Parece, portanto, claro que a meta governamental de um superavit primário equivalente a 3,3% do PIB se torna cada vez mais difícil de ser alcançada.
Para anotar oportunamente, o chefe do Departamento Econômico do Banco Central, Altamir Lopes, continua otimista. Argumenta que para o fim do ano a tendência é de que a arrecadação aumente, com o fim dos incentivos fiscais, e também pela limitação dos gastos a que o setor público se vê obrigado pouco antes das eleições.

O Presidente Sarkozy e os Ciganos

Em decisão que há de provocar muita polêmica e resistência, o Presidente Nicolas Sarkozy determinou a expulsão dos ciganos Roma (com descendência romena e búlgara), assim como de outros imigrantes itinerantes. Essa postura do presidente francês foi considerada xenofóbica por grupos de direitos humanos. Colheu, outrossim, fortes críticas de seus oponentes políticos.

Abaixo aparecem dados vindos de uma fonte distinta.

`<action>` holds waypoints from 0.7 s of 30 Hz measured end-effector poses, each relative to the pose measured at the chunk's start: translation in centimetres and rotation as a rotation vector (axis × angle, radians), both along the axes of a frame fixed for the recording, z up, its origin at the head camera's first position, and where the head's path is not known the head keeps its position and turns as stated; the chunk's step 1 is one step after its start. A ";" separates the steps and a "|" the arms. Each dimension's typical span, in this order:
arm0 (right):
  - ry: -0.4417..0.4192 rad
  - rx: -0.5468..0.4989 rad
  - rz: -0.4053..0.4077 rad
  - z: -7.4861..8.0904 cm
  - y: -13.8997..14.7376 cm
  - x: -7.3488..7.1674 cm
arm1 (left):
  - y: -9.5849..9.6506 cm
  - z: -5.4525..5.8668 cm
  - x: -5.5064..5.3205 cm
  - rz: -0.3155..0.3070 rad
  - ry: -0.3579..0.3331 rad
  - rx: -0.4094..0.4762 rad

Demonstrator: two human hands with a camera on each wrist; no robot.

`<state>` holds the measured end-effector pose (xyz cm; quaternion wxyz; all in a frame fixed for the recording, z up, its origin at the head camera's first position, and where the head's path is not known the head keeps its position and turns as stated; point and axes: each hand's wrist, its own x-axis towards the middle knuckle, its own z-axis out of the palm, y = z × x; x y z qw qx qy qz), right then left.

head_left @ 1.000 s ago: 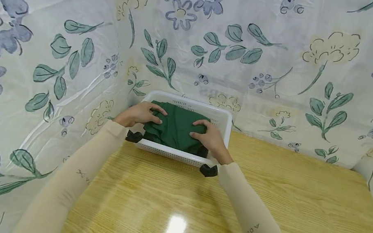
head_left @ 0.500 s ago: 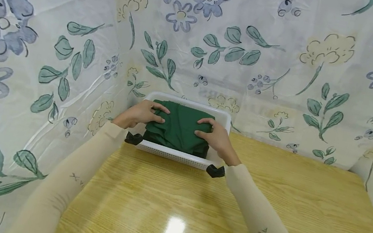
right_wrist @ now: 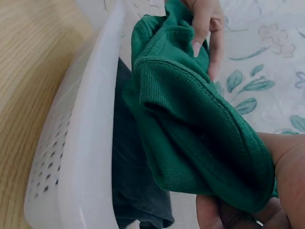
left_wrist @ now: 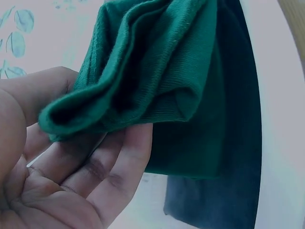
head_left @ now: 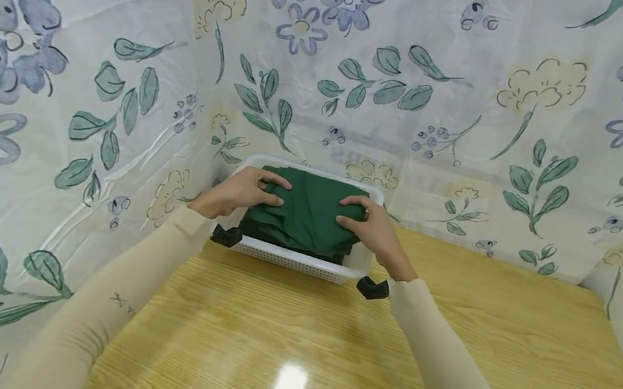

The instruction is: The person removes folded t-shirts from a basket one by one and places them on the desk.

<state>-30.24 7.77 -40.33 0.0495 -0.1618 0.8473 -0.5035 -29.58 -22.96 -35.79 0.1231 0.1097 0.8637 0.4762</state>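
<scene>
"Where is the folded green knit cloth with stitched, ribbed edges point(head_left: 311, 212)?"

"Within the outline of the white plastic basket with perforated walls point(head_left: 288, 256), over a dark blue-grey cloth point(right_wrist: 138, 176). How much weight rests below cannot be told."

"And the hands?"

"The person's bare left hand point(head_left: 240, 190) pinches one end of the green cloth between thumb and fingers; the bare right hand point(head_left: 373, 228) pinches the opposite end likewise."

"What surrounds them?"

"The basket stands on a glossy, yellow-brown wood-grained table point(head_left: 239, 321), near a white sheet printed with flowers and leaves point(head_left: 326, 110)."
</scene>
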 end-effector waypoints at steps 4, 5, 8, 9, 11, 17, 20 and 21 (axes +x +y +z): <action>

No contexto, semelha oportuno lembrar a frase de Sarkozy, então Ministro do Interior de Jacques Chirac, que, em 2005, ao ensejo dos distúrbios e queima de veículos pelos jovens da minoria de origem árabe dos negligenciados conjuntos HLM (habitações de baixo custo), afirmara in loco que se tratava ‘de la racaille’ (da ralé). A controversa expressão iria contribuir para reforçar a sua persona de político decidido e o catapultaria sobre o rival de Villepin na candidatura pelo partido gaullista.

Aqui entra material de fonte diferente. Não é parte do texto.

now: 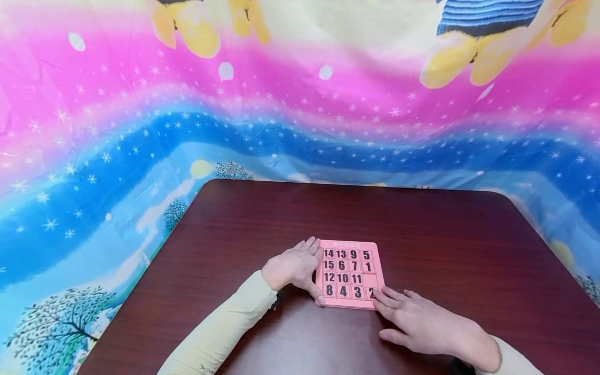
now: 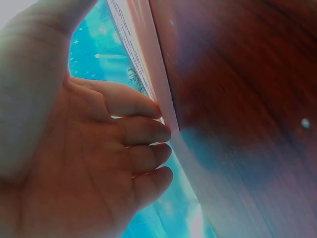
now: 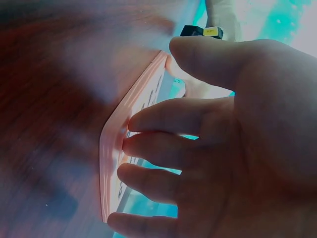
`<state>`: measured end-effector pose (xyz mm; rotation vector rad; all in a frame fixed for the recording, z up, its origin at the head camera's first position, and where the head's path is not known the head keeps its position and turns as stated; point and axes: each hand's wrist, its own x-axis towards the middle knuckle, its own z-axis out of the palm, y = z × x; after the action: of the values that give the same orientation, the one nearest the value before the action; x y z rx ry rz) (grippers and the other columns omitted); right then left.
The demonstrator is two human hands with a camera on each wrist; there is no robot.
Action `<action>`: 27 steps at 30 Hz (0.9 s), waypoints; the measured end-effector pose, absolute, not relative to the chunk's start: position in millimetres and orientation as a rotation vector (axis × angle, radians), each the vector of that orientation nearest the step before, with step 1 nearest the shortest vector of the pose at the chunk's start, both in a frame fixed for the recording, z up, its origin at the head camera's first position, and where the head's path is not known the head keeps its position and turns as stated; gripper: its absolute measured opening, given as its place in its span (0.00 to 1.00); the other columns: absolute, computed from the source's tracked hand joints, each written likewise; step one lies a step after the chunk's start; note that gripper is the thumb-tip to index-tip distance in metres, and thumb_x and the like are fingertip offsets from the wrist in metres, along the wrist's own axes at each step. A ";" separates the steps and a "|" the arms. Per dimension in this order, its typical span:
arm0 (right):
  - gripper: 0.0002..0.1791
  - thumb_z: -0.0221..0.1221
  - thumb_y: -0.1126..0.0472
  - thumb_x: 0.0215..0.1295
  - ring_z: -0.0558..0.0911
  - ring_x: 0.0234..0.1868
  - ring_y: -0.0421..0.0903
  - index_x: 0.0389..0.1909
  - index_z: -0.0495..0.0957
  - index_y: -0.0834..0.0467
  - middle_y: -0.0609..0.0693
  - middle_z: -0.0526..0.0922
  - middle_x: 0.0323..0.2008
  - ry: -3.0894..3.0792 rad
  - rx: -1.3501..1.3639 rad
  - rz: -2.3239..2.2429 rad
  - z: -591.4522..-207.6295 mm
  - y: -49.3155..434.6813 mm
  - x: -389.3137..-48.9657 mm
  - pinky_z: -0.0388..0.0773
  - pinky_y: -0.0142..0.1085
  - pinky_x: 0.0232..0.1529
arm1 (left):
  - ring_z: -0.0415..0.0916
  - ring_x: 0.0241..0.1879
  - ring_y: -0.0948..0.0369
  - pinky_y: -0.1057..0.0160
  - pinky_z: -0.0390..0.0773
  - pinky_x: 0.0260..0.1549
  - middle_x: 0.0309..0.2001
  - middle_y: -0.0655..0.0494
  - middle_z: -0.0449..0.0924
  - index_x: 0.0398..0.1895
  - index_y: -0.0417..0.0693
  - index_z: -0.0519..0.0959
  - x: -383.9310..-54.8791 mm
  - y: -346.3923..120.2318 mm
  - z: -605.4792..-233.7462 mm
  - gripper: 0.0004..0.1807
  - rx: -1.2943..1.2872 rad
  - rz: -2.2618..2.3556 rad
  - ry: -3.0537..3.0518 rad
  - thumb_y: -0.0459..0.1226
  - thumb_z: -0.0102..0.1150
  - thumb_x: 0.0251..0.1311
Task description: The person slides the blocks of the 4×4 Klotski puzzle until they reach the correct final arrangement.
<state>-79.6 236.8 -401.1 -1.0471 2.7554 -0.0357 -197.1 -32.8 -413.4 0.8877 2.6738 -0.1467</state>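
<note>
A pink sliding number puzzle lies flat on the table, its black-numbered tiles facing up. The gap among the tiles is at the right end of the third row, under the 1 tile. Along the puzzle's left edge rests my left hand, fingers extended by the upper corner and thumb at the lower one. My right hand reaches in from the right with extended fingers. Its fingertips touch the lower right corner and partly cover the 2 tile. In the right wrist view, the right thumb stands apart from the puzzle.
A dark reddish-brown wooden table with rounded far corners bears the puzzle. Behind it and at its sides hangs a colourful cloth printed with snowflakes and trees. A black and yellow object shows by the left wrist.
</note>
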 end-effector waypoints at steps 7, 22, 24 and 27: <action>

O presente Ministro do Interior, Brice Hortefeux, declarou nos próximos três meses desmantelará cerca de trezentos acampamentos ilegais, de que duzentos são dos ciganos Roma. Nesses acampamentos há ‘tráfico ilegal, exploração infantil em mendicância, prostituição ou delinquência’.

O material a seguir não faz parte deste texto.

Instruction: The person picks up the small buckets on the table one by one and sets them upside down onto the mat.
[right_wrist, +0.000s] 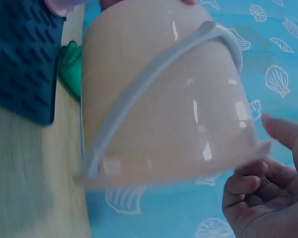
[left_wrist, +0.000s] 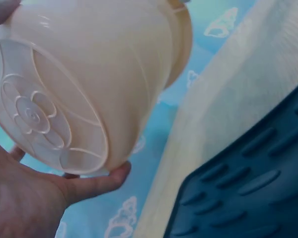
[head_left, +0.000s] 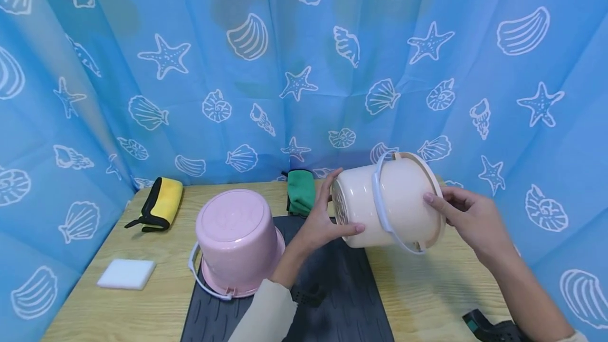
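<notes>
A cream bucket (head_left: pixel 409 199) with a pale handle (head_left: pixel 378 194) is tipped on its side above the right part of the table. My left hand (head_left: pixel 319 223) grips its base end, the thumb and fingers spread around the edge. The left wrist view shows the flower-patterned bottom (left_wrist: pixel 32 115) facing that palm. At the rim is my right hand (head_left: pixel 477 220), the thumb outside and curled fingers under the edge. To the left, a pink bucket (head_left: pixel 230 257) stands upside down, its handle resting low at its side. The inside of the cream bucket is hidden.
The pink bucket sits on a dark ribbed mat (head_left: pixel 347 289). Behind the mat lies a green folded cloth (head_left: pixel 301 192). A yellow cloth with black edging (head_left: pixel 166 205) and a white sponge (head_left: pixel 126 274) are at left. A blue shell-patterned curtain (head_left: pixel 294 115) surrounds the wooden table.
</notes>
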Motion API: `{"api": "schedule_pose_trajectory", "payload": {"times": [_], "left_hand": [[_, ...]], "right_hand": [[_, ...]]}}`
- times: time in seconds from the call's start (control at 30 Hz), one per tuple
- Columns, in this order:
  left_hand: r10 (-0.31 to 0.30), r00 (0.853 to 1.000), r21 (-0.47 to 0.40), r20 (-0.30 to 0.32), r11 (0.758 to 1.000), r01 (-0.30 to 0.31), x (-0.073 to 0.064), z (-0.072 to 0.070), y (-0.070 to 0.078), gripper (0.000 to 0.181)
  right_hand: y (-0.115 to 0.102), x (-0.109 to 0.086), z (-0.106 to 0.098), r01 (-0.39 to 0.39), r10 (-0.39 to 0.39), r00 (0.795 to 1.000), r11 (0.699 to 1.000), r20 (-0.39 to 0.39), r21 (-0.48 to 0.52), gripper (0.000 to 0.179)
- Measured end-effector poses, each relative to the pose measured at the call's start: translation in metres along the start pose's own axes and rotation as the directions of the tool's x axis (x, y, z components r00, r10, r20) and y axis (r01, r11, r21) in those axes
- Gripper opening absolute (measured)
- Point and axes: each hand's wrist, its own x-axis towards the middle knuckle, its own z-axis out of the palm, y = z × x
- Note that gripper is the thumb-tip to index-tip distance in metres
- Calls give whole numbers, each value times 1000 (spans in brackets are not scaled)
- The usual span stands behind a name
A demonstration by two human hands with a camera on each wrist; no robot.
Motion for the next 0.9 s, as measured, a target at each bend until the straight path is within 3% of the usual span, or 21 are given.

Segundo asseverou o Ministro Hortefeux, o gabinete não estava estigmatizando a comunidade Roma, mas respondendo a inquietudes sobre a segurança pública.
Dentre tais ocorrências, que alarmaram a população, houve motins em subúrbios de Grenoble, depois da morte de um homem que fugia da polícia, alegadamente após o assalto a um cassino. Outro episódio violento, este na cidadezinha de Saint-Aignan, no vale do Loire, quando um grupo de ciganos Roma atacaram um posto policial, reagindo ao incidente em que policial abateu a tiros um viajante que tentara forçar barreira de segurança.
Os ciganos, essa minoria nômade, que está presente, sob denominações diversas, em tantos países, sempre mais se assinalaram pela habilidade das mulheres em ler a sorte, pelos artefatos de cobre que vendiam, do que pelos rumores que suscitavam, relativos ao suposto vezo de se escafederem com crianças alheias. Não há negar que muita da parolagem mais servia para assustar meninos travessos, do que para incriminar essas comunidades e as suas estranhas vestimentas.
Nos episódios em tela, o que motiva o alarme dos franceses, e a determinação de seu Presidente, que se prepara com vistas à batalha de sua reeleição ? A reação dos Roma que, num caso, como no outro, fora motivada pela morte a tiros de alguém (de identidade não definida). E nos dois incidentes os óbitos foram provocados pelo disparo de agente policial.